Run this on some of the output from slurp_spip().

compile_related_pairs(S)

Arguments

S

a tibble. In the context of this package this tibble is typically going to often be the samples component of the output slurped up from spip with slurp_spip(). More generally, it is a tibble that must have the columns:

  • ID: the id of the sample

  • ancestors: a list column of the ancestor vectors of each individual

  • relatives: a list column of the vectors of individual samples (including self) that each individual is related to.

Value

a tibble with columns id_1 and id_2 for each pair. Any additional columns outside of relatives will be joined with _1 and _2 suffixes. In a typical run slurped up from spip this leads to the following columns:

  • id_1: the id of the first sample of the pair,

  • id_2: the id of the 2nd sample of the pair,

  • conn_comp: the index of the connected component to which the pair belongs,

  • dom_relat: the dominant relationship that the pair shares,

  • max_hit: the number of shared ancestors at the level of the dominant relationship

  • dr_hits: a list column of two-vectors---the number of shared ancestors at the level of the dominant relationship in the upper and lower quadrants, respectively of the ancestry match matrix. If the relationship is symmetrical, the two values are the same.

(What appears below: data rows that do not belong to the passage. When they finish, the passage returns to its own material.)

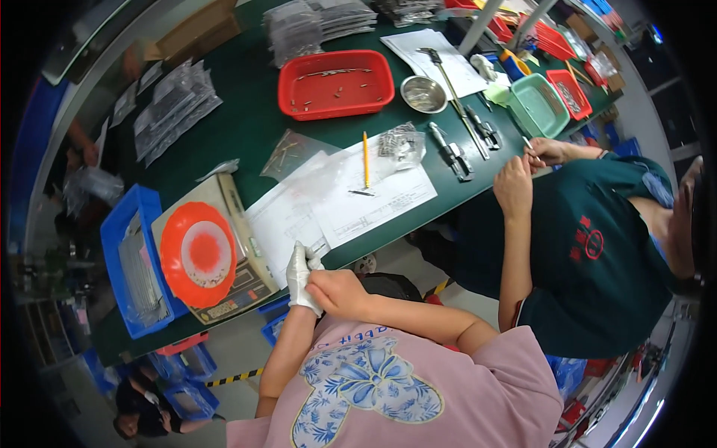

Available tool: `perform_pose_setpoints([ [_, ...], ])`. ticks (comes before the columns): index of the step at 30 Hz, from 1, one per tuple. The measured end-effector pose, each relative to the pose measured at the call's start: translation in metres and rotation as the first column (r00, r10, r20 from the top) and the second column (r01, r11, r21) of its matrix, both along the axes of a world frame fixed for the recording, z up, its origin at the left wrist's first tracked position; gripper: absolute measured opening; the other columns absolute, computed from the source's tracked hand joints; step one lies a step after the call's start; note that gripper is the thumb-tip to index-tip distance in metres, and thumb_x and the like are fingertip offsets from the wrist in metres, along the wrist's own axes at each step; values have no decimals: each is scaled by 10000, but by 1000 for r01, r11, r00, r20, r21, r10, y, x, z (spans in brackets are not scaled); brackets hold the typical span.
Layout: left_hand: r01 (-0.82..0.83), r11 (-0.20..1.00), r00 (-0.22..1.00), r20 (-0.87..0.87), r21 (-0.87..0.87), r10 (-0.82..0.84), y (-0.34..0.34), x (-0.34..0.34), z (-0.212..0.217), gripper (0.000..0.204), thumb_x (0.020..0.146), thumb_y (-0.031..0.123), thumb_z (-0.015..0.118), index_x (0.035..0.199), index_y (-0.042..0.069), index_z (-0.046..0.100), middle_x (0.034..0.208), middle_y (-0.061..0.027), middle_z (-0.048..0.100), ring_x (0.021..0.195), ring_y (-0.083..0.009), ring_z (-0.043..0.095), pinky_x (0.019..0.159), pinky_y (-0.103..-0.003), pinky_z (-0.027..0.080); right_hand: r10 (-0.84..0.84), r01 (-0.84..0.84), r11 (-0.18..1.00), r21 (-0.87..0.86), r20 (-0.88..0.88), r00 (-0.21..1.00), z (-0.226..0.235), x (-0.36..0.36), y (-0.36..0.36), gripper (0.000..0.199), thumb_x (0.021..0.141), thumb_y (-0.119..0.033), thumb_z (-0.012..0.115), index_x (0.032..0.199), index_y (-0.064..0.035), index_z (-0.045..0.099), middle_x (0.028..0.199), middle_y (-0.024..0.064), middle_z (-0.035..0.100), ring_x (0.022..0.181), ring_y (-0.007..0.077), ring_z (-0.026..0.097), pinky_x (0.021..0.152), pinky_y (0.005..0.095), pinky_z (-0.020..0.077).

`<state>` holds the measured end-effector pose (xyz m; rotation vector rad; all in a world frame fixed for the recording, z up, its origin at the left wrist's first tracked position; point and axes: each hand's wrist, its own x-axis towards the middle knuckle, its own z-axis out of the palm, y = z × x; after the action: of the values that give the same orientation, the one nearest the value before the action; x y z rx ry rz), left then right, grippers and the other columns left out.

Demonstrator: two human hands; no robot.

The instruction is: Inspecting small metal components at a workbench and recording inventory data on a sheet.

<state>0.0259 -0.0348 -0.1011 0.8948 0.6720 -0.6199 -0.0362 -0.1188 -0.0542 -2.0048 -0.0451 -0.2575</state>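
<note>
Taking the weighing scale (258,270) as landmark, a blue tray (118,287) of bagged flat items stands just beyond its left side, and an orange-red dish (196,250) sits on top of it. Just off the scale's right front corner is the white glove (296,292), worn on the left hand (301,276); how far that hand's fingers are spread, and whether they hold anything, I cannot tell. To its right, the bare right hand (340,293) is curled closed against the glove's thumb side and seems to grip it, so the step in hand looks like tugging or settling the glove. A next move would call for loosening that grip, leaving both hands free. Farther right of the scale lie printed drawings (385,201), a yellow pencil (366,160), a clear bag of small metal parts (401,145) and a caliper (450,153).
</note>
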Motion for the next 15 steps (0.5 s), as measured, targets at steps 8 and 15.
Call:
perform_pose_setpoints([
  [8, 319, 946, 948, -26, 58, -318, 6, -13, -50, 238, 815, 293, 452, 608, 181, 419, 553, 64, 371, 466, -52, 328, 402, -222, 280, 50, -49, 999, -18, 116, 992, -5, -19, -16, 193, 784, -200, 475, 664, -51, 454, 577, 132, 471, 546, 312, 488, 479, 380, 379],
  [15, 504, 860, 864, -59, 78, -500, 41, -4, 16, 326, 819, 416, 438, 628, 158, 380, 464, 65, 215, 354, -52, 155, 330, -206, 133, -317, 302, 948, -102, -192, 929, -11, -55, -46, 231, 811, -227, 452, 676, -40, 452, 609, 150, 478, 591, 326, 493, 511, 376, 376],
])
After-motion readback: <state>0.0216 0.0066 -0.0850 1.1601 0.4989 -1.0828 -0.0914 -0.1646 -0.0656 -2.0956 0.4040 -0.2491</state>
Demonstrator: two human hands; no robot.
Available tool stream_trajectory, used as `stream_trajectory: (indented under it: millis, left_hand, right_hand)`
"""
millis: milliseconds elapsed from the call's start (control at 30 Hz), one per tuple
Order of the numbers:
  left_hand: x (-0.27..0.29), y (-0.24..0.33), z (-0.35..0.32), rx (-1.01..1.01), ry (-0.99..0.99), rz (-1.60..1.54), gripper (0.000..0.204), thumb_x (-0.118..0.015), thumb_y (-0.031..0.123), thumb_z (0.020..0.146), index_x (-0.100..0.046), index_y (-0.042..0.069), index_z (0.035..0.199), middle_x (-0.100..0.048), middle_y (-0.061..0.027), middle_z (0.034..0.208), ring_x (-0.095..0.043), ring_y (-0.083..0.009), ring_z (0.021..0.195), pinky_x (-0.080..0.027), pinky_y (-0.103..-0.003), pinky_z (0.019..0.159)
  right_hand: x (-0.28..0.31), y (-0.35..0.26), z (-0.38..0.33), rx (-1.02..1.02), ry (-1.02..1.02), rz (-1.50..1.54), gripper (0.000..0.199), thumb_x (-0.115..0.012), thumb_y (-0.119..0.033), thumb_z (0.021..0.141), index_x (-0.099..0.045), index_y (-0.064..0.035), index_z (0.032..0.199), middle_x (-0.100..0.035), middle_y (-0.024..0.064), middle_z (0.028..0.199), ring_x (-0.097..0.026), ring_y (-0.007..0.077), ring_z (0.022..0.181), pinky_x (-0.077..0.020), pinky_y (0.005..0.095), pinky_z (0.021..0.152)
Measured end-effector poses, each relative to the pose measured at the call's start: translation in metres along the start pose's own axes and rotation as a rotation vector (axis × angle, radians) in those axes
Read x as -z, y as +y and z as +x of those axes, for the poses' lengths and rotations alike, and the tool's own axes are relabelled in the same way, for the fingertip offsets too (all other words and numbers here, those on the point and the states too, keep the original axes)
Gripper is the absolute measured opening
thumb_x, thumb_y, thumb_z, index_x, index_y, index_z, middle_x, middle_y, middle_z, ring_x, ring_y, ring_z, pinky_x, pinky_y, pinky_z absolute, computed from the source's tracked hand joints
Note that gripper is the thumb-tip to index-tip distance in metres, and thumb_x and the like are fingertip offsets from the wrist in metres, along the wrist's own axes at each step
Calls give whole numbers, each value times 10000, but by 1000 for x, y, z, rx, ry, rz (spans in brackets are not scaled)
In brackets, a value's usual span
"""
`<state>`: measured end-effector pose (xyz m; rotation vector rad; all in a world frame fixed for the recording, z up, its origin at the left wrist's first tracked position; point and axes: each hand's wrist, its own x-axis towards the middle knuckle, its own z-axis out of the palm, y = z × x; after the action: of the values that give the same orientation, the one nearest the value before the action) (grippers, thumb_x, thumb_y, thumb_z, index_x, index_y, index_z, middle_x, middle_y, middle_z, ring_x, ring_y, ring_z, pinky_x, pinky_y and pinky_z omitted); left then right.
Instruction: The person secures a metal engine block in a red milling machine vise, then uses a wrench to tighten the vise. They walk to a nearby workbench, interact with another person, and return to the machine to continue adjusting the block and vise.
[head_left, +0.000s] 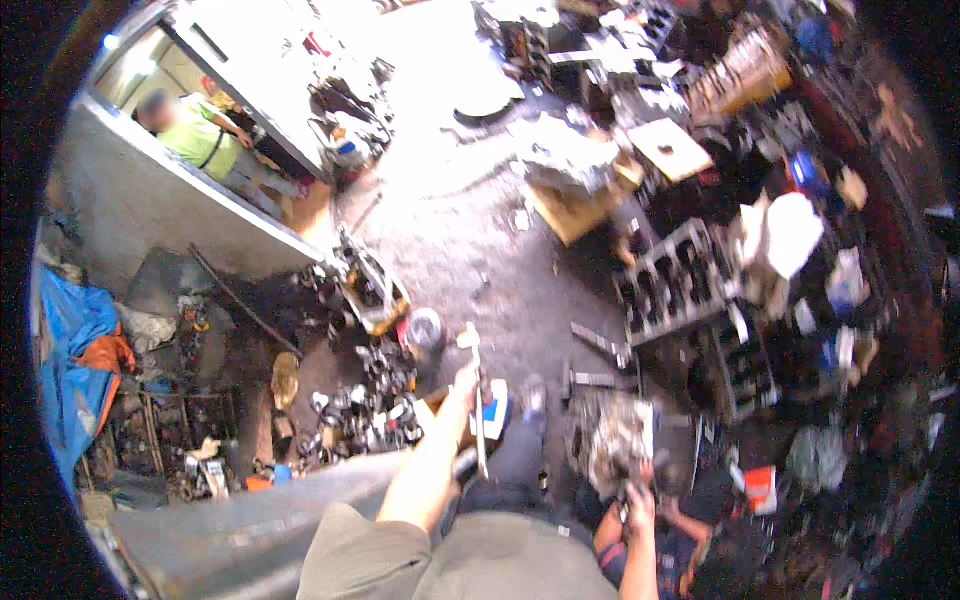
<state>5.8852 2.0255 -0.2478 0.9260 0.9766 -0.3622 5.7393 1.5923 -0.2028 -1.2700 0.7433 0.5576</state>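
Note:
My left hand point(463, 392) is closed around a long thin metal bar tool point(481, 435) with a pale head at its far end. The bar points up and down the picture, above a blue and white box point(494, 410) near my legs. My right hand point(637, 507) is lower right, its fingers curled by a small greyish metal piece, too blurred to name. Just beyond it lies a greasy metal engine part point(612, 435). A co-worker in dark clothing point(668, 550) crouches beside my right arm; a bare arm of theirs shows there.
Engine blocks point(675, 280) stand to the right among cartons and rags. Left of my left hand lie many small metal parts point(375, 425) near a metal can point(425, 328). A grey metal ledge point(240, 525) runs lower left. Another person point(205, 140) is in a doorway.

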Motion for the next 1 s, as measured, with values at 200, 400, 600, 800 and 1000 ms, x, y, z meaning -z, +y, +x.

  • upper_member: for non-symmetrical relationships, a 1 or a 2 indicating which member of the pair is the one that is typically older (i.e. the uncle in an uncle-nephew relationship), or NA if the relationship is symmetrical.

  • times_encountered: the number of times this pair was encountered when processing the output of the depth first search algorithm that found these pairs. Not typically used for downstream analyses.

  • primary_shared_ancestors: a list columns of two-vectors. The first element of each is the the position in the ancestry vector of id_1's primary shared ancestor. The second element is the same for id_2.

  • psa_tibs: like primary_shared_ancestor but a list column of tibbles.

  • pop_pre_1, pop_post_1, pop_dur_1: the population from which the id_1 individual was sampled during the prekill, postkill, or during-reproduction sampling episodes, respectively. NA for episodes in which the individual was not sampled

  • pop_pre_2, pop_post_2, pop_dur_2: same as above for the id_2 individual.

  • sex_1: sex of the id_1 individual,

  • sex_2: sex of the id_2 individual,

  • born_year_1: birth year of the id_1 individual,

  • born_year_2: birth year of the id_2 individual,

  • samp_years_list_pre_1: list column of years during which the id_1 individual was sampled during the prekill episode.

  • samp_years_list_dur_1: list column of years during which the id_1 individual was sampled during reproduction.

  • samp_years_list_post_1: list column of years during which the id_1 individual was sampled during the postkill episode.

  • samp_years_list_1: by default this column is identical to samp_years_list_post_1 and is the column used in downstream plotting by some functions. If you want to use a different column, for example samp_years_list_pre_1 for the downstream plotting, then set the value of samp_years_list_1 to the same values,

  • samp_years_list_pre_2, samp_years_list_dur_2, samp_years_list_post_2, samp_years_list_2: same as above but for individual with id_2,

  • born_pop_1: index of population in which id_1 was born,

  • ancestors_1: ancestry vector of id_1,

  • born_pop_2: index of population in which id_2 was born,

  • ancestors_2: ancestry vector of id_2,

  • anc_match_matrix: the ancestry match matrix (a logical matrix) for the pair.

Examples

C <- compile_related_pairs(three_pops_with_mig_slurped_results$samples)